Il governo del Paese anticipa le linee guida del ricorso con cui si opporrà alla restituzione di 13 miliardi di tasse non pagate chiesta da Bruxelles alla multinazionale: “Con la Mela nessun accordo privilegiato”. In settimana l’Europa dovrebbe pubblicare i dettagli delle sua sentenza
di FILIPPO SANTELLI
ROMA – “Un’interferenza nella sovranità nazionale” e una “comprensione sbagliata di come funziona la tassazione delle multinazionali”. Sul caso Apple Dublino prova a giocare d’anticipo. Questa settimana la Commissione europea dovrebbe pubblicare i dettagli della decisione con cui lo scorso agosto ha stabilito che la multinazionale americana ha goduto in Irlanda di un trattamento fiscale privilegiato, condannandola a restituire al Paese 13 miliardi di euro di imposte non versate. Ma nell’attesa il governo Irlandese, che come Apple aveva subito annunciato un ricorso contro la decisione, ha pubblicato lunedì un documento di tre pagine in cui sintetizza i punti chiave dell’appello che presenterà alla Corte di Giustizia Ue.
Le argomentazioni dell’esecutivo guidato dal conservatore Enda Kenny sono essenzialmente due. Il primo è che Bruxelles ha mal interpretato il funzionamento del diritto fiscale irlandese. Secondo i tecnici del commissario Ue alla Concorrenza Margrethe Vestager Dublino avrebbe concluso con la Mela due diversi accordi fiscali nel 1991 e nel 2007, abbassando l’aliquota reale pagata nel Paese, dove la multinazionale veicola tutti i redditi generati in Europa, sotto lo 0,5% e assicurandole così un trattamento privilegiato rispetto ai concorrenti che violerebbe la legge sugli aiuti di Stato. L’Irlanda sostiene invece di non negoziare alcun accordo ad hoc con singoli contribuenti, ma che il parere indirizzato a Apple è solo una interpretazione del “normale trattamento fiscale” in vigore nel Paese che prevede che le imprese non residenti non paghino tasse sui profitti realizzati sull’Isola.
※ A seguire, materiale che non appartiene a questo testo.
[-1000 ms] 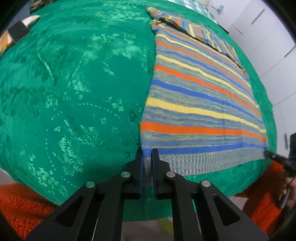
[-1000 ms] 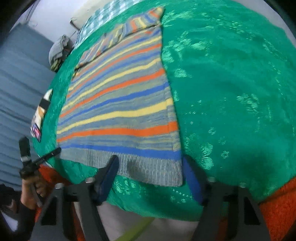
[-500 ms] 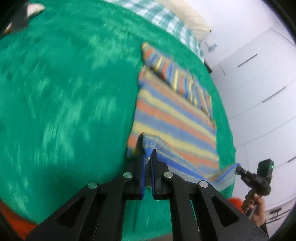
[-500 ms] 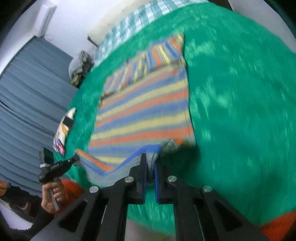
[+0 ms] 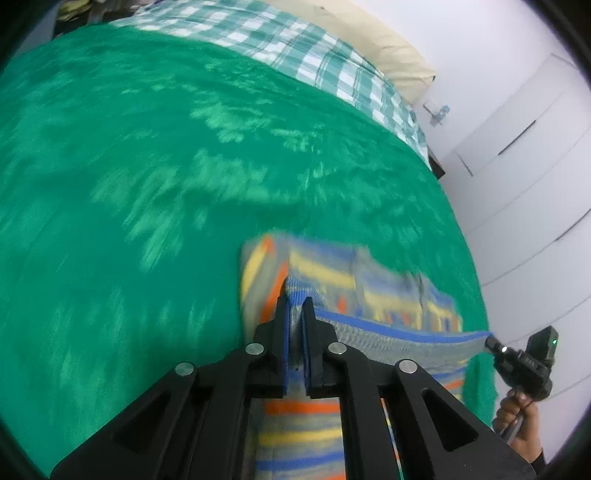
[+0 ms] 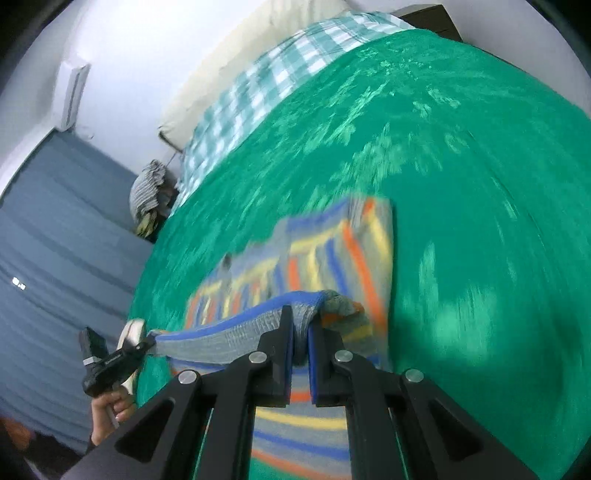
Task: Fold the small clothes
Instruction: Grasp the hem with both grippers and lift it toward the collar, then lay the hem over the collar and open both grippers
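- No readable writing or labels; both views motion-blurred.
- Striped sweater lies on the green bedspread, long axis running away from the person toward the checked sheet and pillow.
- Ribbed hem lifted off the bed, stretched taut between both tools.
- Left gripper: fingers clenched on one hem corner.
- Right gripper: fingers clenched on the other corner.
- Grey curtain at the side.

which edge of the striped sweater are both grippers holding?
The grey ribbed hem with the blue band, stretched between the left gripper and right gripper. The other edges of the striped sweater lie on the green bedspread.
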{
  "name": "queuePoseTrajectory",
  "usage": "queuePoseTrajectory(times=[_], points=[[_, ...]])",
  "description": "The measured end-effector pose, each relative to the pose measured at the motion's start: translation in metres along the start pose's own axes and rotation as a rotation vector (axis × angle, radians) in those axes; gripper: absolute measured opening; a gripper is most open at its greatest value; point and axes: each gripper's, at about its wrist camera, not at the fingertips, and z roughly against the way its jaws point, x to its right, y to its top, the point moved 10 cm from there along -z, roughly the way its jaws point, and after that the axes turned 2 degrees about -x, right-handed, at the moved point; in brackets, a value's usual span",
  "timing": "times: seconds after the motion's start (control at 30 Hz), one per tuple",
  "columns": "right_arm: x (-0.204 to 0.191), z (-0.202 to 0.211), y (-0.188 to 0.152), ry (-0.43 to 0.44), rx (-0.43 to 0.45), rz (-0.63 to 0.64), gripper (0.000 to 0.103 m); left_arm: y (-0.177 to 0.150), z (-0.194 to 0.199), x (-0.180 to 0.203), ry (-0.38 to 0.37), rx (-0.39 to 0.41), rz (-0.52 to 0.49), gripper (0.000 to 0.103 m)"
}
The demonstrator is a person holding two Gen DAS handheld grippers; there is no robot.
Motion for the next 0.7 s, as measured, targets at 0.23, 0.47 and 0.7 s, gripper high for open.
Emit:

Secondo Dublino (e secondo la stessa Mela) Apple Sales International e Apple Operations Europe, società irlandesi ma prive di residenza fiscale, hanno una funzione puramente operativa: i guadagni realizzati da Apple dovrebbero essere semmai tassati negli Stati Uniti, dove la società di Cupertino conduce la ricerca e lo sviluppo dei prodotti. E il rimpatrio dei profitti esteri delle grandi multinazionali, non a caso, è uno dei punti all’ordine del giorno della nuova presidenza Trump.
Ma è la seconda obiezione di Dublino, quella sull’indebita interferenza di Bruxelles sui suoi affari interni, quella destinata a sollevare le maggiori polemiche. La sentenza comunitaria in effetti assomiglia molto a uno stratagemma: per censurare un regime fiscale percepito come non equo, la Ue ha dovuto usare una via indiretta, la normativa contro gli aiuti di Stato. Nel suo “position paper” allora il governo di Dublino ha buon gioco nel sostenere che i tecnici europei stanno cerando di “riscrivere il diritto fiscale interno di un Paese” senza averne la facoltà. Tanto più che Dublino negli ultimi mesi ha fatto alcuni passi per rendere la sua tassazione meno permissiva, in linea con le linee guida sull’imposizione delle multinazionali approvata dall’Ocse. L’unica vera soluzione, per moderare la concorrenza fiscale al ribasso tra Paesi europei, sarebbe introdurre una base fiscale unica a livello comunitario. Una proposta formulata già nel 2011, ma che i governi finora non hanno mai davvero voluto portare avanti.